Records from a data collection:
---

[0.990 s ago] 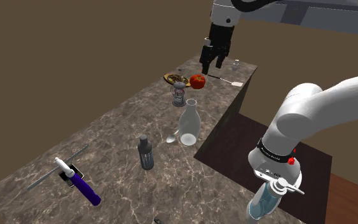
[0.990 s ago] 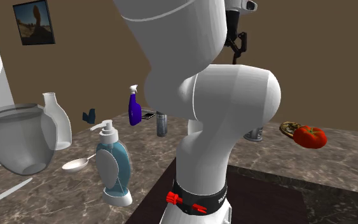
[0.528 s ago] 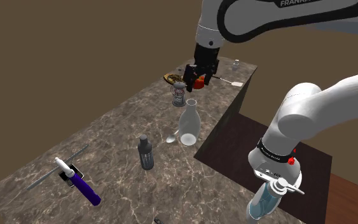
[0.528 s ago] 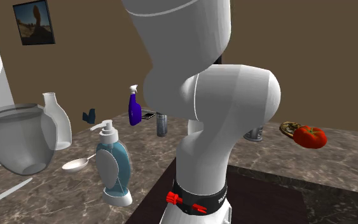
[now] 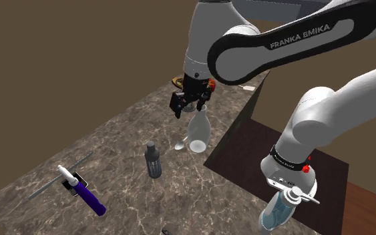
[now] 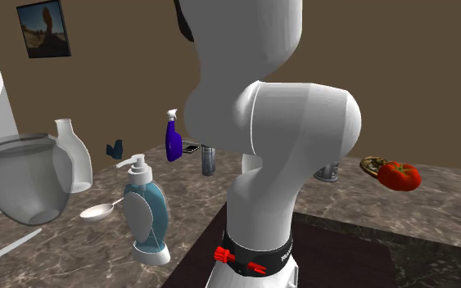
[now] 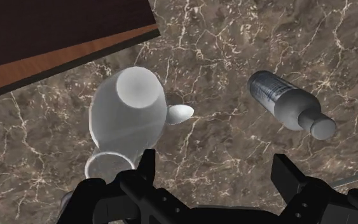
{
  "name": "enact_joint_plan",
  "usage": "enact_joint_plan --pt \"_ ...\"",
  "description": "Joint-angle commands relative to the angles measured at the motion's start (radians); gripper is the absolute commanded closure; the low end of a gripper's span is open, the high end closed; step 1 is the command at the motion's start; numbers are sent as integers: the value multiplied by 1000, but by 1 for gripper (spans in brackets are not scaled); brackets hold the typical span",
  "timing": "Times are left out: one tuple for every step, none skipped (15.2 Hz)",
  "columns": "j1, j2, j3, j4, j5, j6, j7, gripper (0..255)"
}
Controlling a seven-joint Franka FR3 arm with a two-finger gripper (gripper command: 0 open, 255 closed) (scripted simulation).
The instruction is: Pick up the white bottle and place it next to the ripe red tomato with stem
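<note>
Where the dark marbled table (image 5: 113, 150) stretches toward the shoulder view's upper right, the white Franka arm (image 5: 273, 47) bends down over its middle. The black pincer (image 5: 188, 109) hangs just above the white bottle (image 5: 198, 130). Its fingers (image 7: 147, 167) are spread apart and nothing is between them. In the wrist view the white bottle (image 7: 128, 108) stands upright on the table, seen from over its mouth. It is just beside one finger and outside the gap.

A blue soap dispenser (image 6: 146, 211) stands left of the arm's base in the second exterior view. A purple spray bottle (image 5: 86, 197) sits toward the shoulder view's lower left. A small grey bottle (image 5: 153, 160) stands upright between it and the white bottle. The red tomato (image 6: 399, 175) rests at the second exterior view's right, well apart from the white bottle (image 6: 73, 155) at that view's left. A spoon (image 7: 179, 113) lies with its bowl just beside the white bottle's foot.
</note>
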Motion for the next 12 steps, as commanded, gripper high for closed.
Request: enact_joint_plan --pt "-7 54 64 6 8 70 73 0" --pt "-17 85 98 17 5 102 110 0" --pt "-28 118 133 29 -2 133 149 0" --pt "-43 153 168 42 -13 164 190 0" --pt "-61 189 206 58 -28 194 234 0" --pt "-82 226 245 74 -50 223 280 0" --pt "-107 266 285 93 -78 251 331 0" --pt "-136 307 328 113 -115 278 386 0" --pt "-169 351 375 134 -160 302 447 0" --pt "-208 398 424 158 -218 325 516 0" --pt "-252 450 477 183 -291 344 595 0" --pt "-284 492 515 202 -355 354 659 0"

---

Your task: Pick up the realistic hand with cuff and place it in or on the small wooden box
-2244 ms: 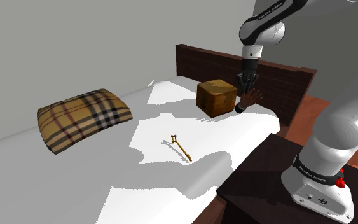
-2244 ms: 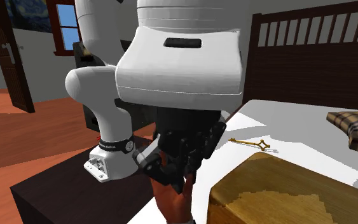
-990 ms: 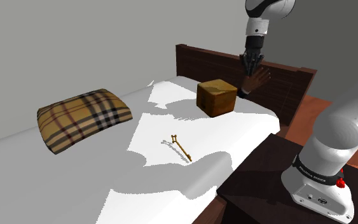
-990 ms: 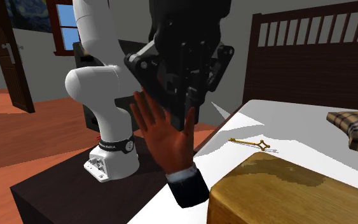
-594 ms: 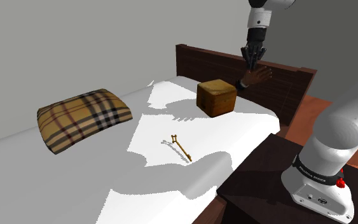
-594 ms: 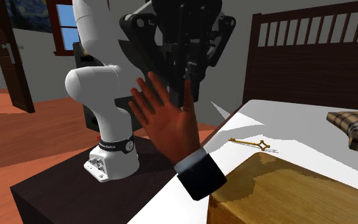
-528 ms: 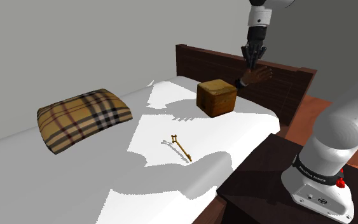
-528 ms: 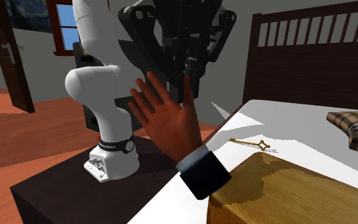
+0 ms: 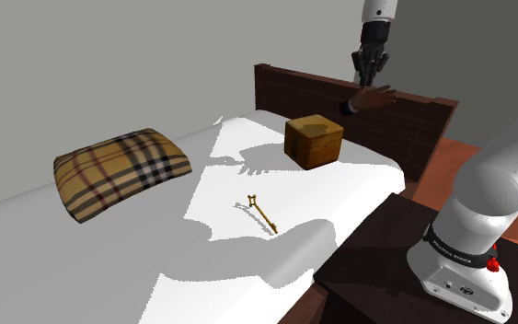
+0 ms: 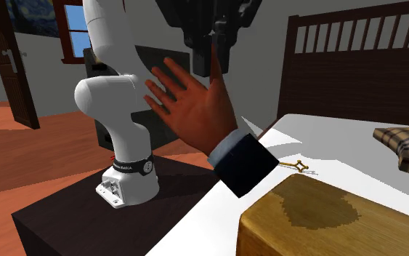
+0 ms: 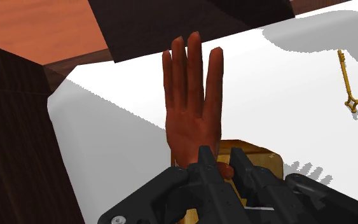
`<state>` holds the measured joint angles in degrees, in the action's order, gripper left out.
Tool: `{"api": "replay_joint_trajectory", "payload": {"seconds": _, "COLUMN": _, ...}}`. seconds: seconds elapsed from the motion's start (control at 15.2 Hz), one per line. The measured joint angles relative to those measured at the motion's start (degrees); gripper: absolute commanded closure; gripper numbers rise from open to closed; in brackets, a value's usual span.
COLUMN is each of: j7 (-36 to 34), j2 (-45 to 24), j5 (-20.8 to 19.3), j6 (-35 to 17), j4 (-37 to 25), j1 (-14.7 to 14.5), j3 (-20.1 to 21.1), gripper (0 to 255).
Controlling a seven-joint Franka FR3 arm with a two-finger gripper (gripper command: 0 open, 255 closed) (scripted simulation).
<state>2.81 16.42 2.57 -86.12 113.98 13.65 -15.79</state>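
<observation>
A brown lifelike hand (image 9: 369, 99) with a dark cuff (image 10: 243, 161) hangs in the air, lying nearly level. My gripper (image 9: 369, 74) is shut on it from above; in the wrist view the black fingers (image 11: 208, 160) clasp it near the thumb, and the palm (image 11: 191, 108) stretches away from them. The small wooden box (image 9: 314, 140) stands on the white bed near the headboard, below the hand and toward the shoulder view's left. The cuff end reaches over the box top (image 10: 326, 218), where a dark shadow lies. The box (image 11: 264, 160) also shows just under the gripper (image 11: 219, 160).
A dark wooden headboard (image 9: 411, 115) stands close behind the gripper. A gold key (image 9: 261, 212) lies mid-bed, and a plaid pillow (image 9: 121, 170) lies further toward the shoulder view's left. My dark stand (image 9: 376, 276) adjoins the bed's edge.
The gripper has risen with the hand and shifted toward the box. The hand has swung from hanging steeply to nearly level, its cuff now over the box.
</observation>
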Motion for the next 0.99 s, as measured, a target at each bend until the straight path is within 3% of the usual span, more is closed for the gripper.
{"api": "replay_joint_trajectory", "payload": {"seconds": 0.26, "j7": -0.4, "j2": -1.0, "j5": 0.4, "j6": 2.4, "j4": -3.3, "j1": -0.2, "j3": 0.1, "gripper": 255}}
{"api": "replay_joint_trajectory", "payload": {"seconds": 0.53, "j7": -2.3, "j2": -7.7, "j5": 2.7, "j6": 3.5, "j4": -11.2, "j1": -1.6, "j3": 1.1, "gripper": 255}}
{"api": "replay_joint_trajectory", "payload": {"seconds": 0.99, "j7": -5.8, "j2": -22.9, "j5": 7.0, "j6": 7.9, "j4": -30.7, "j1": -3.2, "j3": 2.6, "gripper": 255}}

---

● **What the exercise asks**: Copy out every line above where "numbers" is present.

● **Written solution**:
  "description": "Joint-angle commands relative to the angles measured at the motion's start (radians); gripper is the absolute commanded closure; the low end of a gripper's span is open, the high end closed; step 1 is the command at the motion's start; numbers are sent as integers: the value multiplied by 1000, but by 1 for gripper (spans in brackets are not scaled); brackets hold the typical span",
Tool: `{"api": "replay_joint_trajectory", "payload": {"seconds": _, "COLUMN": _, ...}}`. seconds: seconds elapsed from the motion's start (control at 15.2 Hz), one per line. The measured joint angles relative to those measured at the motion's start (degrees); gripper: absolute commanded closure; gripper numbers rise from open to closed; in brackets, a value's usual span.

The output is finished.